Amazon.com, Inc. (NASDAQ: AMZN) has lost its focus.
The pioneer of clicks for sales has decided it wants to be the next Apple Inc. (NASDAQ: AAPL).
But there's a big difference between selling other people's products for a profit on a Website and becoming the provider of custom hardware solutions for retail buyers.
This transition isn't going to end well.
The Amazon Fire is a chopped-down tablet designed to compete with the iPad. There is a world of difference between the two products and where they are in their lifecycles.
Amazon is selling its Fire tablet for half the price of the iPad, which looks great on the surface. When you compare exactly what each product brings to the table, though, it's obvious the iPad 3 (due in mid-March) will douse the Fire.

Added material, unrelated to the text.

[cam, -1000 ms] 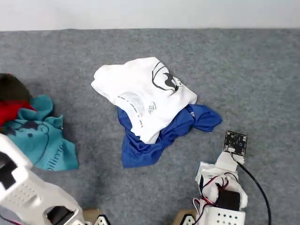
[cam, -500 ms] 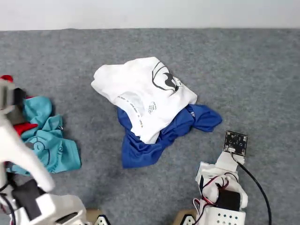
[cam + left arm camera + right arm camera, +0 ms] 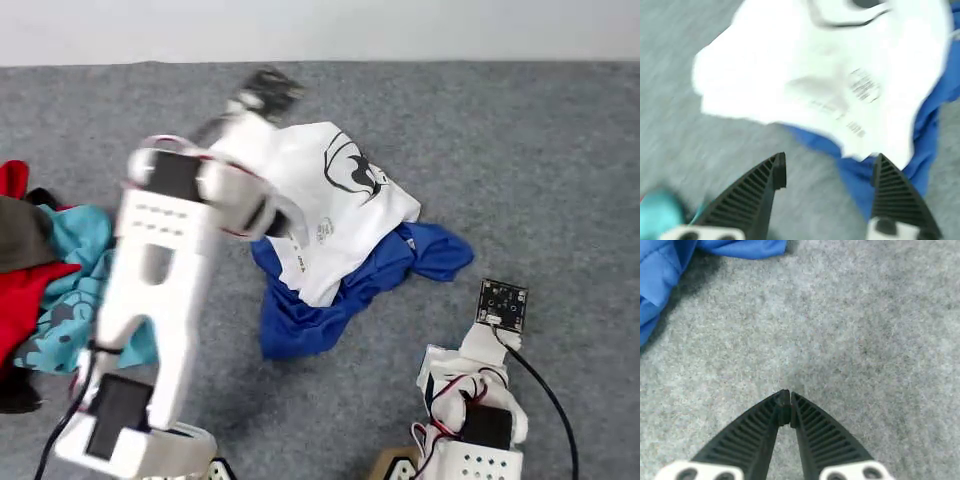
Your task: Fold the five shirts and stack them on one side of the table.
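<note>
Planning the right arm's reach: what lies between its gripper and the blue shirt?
Bare grey table cover, in the right wrist view; nothing sits between the right gripper and the blue shirt.

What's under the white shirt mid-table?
A blue shirt sticks out from beneath the white shirt at its near edge and one side. The rest of it is covered, as is anything else beneath.
</note>
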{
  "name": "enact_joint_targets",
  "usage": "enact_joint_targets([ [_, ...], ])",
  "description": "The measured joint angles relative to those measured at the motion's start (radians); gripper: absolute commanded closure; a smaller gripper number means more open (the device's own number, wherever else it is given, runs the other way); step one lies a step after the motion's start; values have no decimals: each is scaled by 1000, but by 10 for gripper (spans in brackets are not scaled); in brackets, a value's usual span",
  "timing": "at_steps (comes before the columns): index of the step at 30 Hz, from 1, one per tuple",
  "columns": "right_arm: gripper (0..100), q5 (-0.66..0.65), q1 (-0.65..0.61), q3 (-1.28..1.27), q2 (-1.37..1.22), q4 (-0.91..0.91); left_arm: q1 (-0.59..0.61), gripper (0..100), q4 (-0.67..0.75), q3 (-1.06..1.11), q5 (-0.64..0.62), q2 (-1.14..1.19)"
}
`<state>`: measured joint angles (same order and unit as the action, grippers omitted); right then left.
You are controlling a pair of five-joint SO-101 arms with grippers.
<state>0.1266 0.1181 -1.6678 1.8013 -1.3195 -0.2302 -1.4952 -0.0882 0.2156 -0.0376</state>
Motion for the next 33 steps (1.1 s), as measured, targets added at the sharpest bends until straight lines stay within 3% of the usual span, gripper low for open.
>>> enact_joint_targets([
  [4,990,0,0,0,0,0,-92,725,83,0,-37,126],
  [12,990,0,0,0,0,0,-147,736,161,8,-49,396],
  [14,990,0,0,0,0,0,-164,789,167,8,-51,443],
  [18,990,0,0,0,0,0,-176,990,169,8,-54,474],
  [20,990,0,0,0,0,0,-175,987,169,-15,-54,474],
  [26,990,0,0,0,0,0,-120,996,15,-164,-51,437],
  [33,990,0,0,0,0,0,32,996,-135,-307,-51,190],
])
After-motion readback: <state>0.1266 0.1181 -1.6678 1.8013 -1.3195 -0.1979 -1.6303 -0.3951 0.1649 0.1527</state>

The iPad 3 will have a slew of hardware enhancements over the last iPad, and while iPad 2 was a generational upgrade over the original, it still caught the world by surprise.

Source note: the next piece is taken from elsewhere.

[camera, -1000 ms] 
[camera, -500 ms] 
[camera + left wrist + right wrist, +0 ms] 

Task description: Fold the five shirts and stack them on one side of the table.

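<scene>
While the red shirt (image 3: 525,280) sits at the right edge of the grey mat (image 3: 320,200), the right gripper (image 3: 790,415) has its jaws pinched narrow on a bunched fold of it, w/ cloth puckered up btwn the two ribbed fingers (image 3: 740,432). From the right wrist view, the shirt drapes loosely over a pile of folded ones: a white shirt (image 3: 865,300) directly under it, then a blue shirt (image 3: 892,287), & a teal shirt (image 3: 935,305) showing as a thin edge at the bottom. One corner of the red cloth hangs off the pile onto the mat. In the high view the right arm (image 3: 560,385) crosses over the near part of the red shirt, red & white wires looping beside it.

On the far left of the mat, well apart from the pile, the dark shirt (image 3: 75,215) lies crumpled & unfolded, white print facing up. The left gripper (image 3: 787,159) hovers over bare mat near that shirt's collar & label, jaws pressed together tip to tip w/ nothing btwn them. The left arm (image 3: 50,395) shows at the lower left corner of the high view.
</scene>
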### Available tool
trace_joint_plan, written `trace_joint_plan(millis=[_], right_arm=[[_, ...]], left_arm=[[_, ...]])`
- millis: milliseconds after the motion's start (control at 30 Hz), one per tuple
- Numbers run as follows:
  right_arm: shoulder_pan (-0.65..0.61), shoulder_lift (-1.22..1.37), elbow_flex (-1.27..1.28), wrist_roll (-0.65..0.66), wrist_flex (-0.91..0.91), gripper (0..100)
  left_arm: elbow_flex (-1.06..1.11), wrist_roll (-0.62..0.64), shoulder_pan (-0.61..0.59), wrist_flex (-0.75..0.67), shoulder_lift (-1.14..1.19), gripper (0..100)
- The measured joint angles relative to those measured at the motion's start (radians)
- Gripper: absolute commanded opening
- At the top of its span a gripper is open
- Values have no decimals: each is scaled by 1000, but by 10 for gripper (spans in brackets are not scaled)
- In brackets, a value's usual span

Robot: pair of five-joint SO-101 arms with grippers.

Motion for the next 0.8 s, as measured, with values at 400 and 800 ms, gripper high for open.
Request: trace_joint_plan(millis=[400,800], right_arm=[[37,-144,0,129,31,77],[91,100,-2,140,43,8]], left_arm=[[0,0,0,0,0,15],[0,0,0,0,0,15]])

The tablet market has tried before to build a better-valued product to compete with the iPad, which is where the Amazon Fire comes into play.
The reality is that the Fire is a first-generation equivalent to the iPad but with smaller physical size and limited features.
The Fire is easily two years behind the curve in the Apple-equivalent build cycle of features for same purchase price. Two-year-old technology is an eternity when you're competing against the best product designers on the planet.
This is important because the bar continues to rise, and Apple can start to sell a similar product with a premium feature set at a slight markup, destroying Fire's niche.
This weakness is a terminal issue in my opinion.
When you think about it, Amazon is subsidizing the construction and sale of the Fire, with estimated losses on each unit, as it deploys them around the world to users.
This makes me wonder when the pain of the Fire will cause Amazon to adopt a less volatile business plan.
So it's time to sell Amazon.com Inc. (NASDAQ: AMZN) (**). The Fire will continue to burn investors in Amazon for quarters.
Up In Flames
A quick look at Amazon shows the company has low profit margins, pays no dividend, and has a high price/earnings (P/E) ratio.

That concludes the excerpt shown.